> **THE PROBLEM**
In your copy of the entries, please include no pictures and return every word exactly.

> **DATASET EXCERPTS**
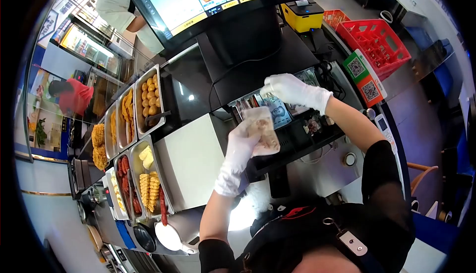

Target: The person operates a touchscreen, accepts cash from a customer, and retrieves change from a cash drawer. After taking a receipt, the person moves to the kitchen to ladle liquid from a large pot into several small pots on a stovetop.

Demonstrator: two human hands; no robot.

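Observation:
My left hand [242, 141], in a white glove, grips a see-through plastic container [267, 141] with pale, brownish contents blurred inside. It is tilted over the front of the open cash drawer [277, 150]. Bluish banknotes [279, 113] lie in the drawer's compartments, just behind the container. Above the notes is my right hand [290, 89], also gloved, its fingers curled together. Whatever may be between those fingers is hidden.
A touchscreen till [233, 0] stands behind the drawer. Metal trays of eggs [150, 97], sausages [124, 174] and corn [149, 192] are at the left. On the right are a red crate [374, 42], a QR-code sign [364, 77] and a yellow-black printer [302, 16]. Two people stand beyond the counter.

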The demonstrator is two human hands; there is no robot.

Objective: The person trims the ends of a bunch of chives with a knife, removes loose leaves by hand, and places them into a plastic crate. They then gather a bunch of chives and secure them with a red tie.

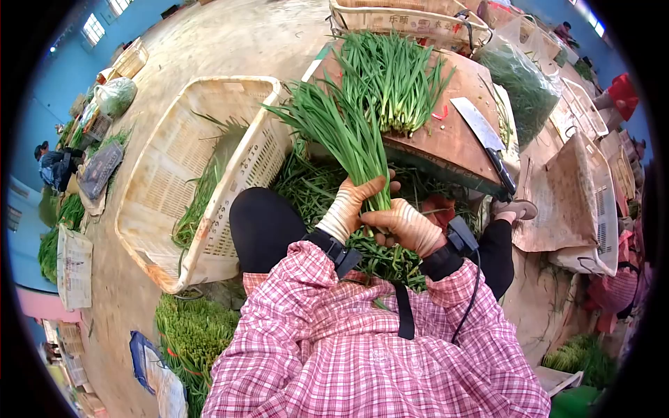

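Note:
My left hand (355,207), in an orange-stained glove, is closed round the lower part of a bunch of long green leaves (348,139). Close beside it, my right hand (406,224), gloved the same way, has its fingers closed on the bottom end of that bunch. The bunch fans out up and to the left. Beyond my hands, a thick pile of greens (394,80) lies on a brown board (463,132). To its right rests a cleaver (481,129) with a black handle. Loose greens (383,258) lie in my lap below my hands.
A large white plastic crate (272,146) with some greens inside stands on the left. Another crate (418,24) is behind the board. At right are a clear bag of greens (519,83) and a crate lined with brown sheeting (568,195). A person (56,164) is at far left.

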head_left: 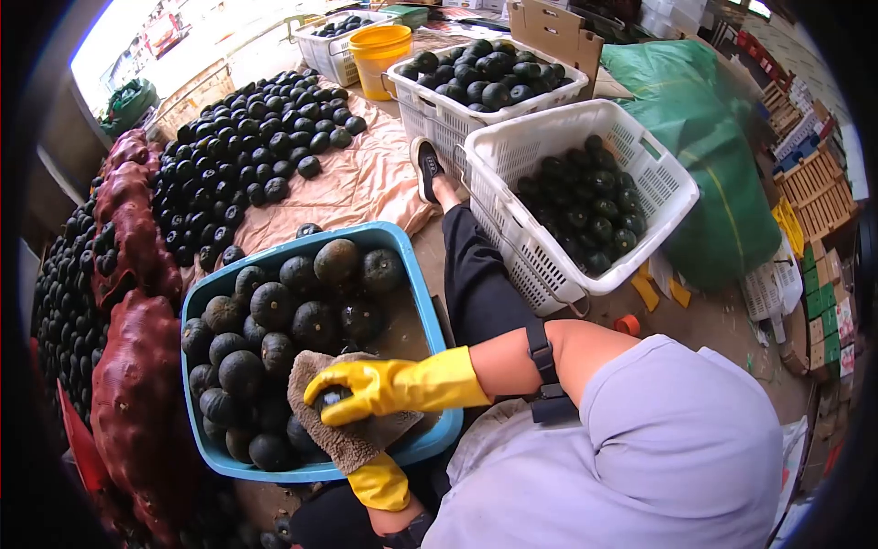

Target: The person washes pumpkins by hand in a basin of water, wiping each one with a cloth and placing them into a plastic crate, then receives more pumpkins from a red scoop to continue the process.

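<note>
My right hand point(366, 389), in a yellow rubber glove, is curled around a small dark green squash point(331, 399) and presses it into a grey-brown cloth point(352, 437). My left hand point(380, 482), also in a yellow glove, grips the cloth from below, mostly hidden by it. Both hands hover over the near rim of a blue plastic tub point(416, 274) that holds several dark squashes point(274, 306). A black strap wraps my right forearm.
A tilted white crate point(663, 206) of squashes stands to the right of my outstretched leg point(471, 274), a fuller crate point(430, 114) behind it. A large pile of squashes point(247, 146) lies on a tan sheet. Red mesh sacks point(137, 384) lie at left, a yellow bucket point(380, 55) at the back.
</note>
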Motion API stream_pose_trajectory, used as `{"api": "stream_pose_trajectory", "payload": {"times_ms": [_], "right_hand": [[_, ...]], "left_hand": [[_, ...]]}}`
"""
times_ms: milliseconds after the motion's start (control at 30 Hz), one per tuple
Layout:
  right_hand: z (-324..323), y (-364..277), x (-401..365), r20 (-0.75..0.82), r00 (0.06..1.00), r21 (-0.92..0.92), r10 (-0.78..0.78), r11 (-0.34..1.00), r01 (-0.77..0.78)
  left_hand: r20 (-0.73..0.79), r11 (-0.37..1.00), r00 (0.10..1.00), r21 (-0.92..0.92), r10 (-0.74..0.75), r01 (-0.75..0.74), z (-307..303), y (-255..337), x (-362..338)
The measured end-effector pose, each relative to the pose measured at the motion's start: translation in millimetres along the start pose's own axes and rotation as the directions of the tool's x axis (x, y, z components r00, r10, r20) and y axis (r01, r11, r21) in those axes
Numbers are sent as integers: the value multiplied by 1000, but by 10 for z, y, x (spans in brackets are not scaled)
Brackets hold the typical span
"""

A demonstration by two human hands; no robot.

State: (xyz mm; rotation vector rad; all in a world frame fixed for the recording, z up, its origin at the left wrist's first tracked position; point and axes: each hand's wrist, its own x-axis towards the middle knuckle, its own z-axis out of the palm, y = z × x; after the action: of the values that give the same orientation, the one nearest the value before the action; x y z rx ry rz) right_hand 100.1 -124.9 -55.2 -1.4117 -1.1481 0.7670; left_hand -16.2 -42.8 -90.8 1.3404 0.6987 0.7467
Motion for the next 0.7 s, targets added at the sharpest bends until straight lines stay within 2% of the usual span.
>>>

> **SOLUTION TO THIS EXERCISE**
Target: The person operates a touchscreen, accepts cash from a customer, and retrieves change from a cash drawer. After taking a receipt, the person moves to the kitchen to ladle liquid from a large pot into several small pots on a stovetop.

Demonstrator: two human hands; no robot.

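Observation:
My left hand [242, 141], in a white glove, grips a see-through plastic container [267, 141] with pale, brownish contents blurred inside. It is tilted over the front of the open cash drawer [277, 150]. Bluish banknotes [279, 113] lie in the drawer's compartments, just behind the container. Above the notes is my right hand [290, 89], also gloved, its fingers curled together. Whatever may be between those fingers is hidden.
A touchscreen till [233, 0] stands behind the drawer. Metal trays of eggs [150, 97], sausages [124, 174] and corn [149, 192] are at the left. On the right are a red crate [374, 42], a QR-code sign [364, 77] and a yellow-black printer [302, 16]. Two people stand beyond the counter.
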
The demonstrator is two human hands; there is no robot.

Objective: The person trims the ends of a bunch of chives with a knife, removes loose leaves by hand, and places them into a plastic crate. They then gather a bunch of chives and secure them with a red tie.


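Note:
My left hand (355,207), in an orange-stained glove, is closed round the lower part of a bunch of long green leaves (348,139). Close beside it, my right hand (406,224), gloved the same way, has its fingers closed on the bottom end of that bunch. The bunch fans out up and to the left. Beyond my hands, a thick pile of greens (394,80) lies on a brown board (463,132). To its right rests a cleaver (481,129) with a black handle. Loose greens (383,258) lie in my lap below my hands.
A large white plastic crate (272,146) with some greens inside stands on the left. Another crate (418,24) is behind the board. At right are a clear bag of greens (519,83) and a crate lined with brown sheeting (568,195). A person (56,164) is at far left.
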
head_left: 

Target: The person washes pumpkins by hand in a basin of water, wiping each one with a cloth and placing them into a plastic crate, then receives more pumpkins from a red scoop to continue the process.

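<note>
My right hand point(366, 389), in a yellow rubber glove, is curled around a small dark green squash point(331, 399) and presses it into a grey-brown cloth point(352, 437). My left hand point(380, 482), also in a yellow glove, grips the cloth from below, mostly hidden by it. Both hands hover over the near rim of a blue plastic tub point(416, 274) that holds several dark squashes point(274, 306). A black strap wraps my right forearm.
A tilted white crate point(663, 206) of squashes stands to the right of my outstretched leg point(471, 274), a fuller crate point(430, 114) behind it. A large pile of squashes point(247, 146) lies on a tan sheet. Red mesh sacks point(137, 384) lie at left, a yellow bucket point(380, 55) at the back.
</note>
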Motion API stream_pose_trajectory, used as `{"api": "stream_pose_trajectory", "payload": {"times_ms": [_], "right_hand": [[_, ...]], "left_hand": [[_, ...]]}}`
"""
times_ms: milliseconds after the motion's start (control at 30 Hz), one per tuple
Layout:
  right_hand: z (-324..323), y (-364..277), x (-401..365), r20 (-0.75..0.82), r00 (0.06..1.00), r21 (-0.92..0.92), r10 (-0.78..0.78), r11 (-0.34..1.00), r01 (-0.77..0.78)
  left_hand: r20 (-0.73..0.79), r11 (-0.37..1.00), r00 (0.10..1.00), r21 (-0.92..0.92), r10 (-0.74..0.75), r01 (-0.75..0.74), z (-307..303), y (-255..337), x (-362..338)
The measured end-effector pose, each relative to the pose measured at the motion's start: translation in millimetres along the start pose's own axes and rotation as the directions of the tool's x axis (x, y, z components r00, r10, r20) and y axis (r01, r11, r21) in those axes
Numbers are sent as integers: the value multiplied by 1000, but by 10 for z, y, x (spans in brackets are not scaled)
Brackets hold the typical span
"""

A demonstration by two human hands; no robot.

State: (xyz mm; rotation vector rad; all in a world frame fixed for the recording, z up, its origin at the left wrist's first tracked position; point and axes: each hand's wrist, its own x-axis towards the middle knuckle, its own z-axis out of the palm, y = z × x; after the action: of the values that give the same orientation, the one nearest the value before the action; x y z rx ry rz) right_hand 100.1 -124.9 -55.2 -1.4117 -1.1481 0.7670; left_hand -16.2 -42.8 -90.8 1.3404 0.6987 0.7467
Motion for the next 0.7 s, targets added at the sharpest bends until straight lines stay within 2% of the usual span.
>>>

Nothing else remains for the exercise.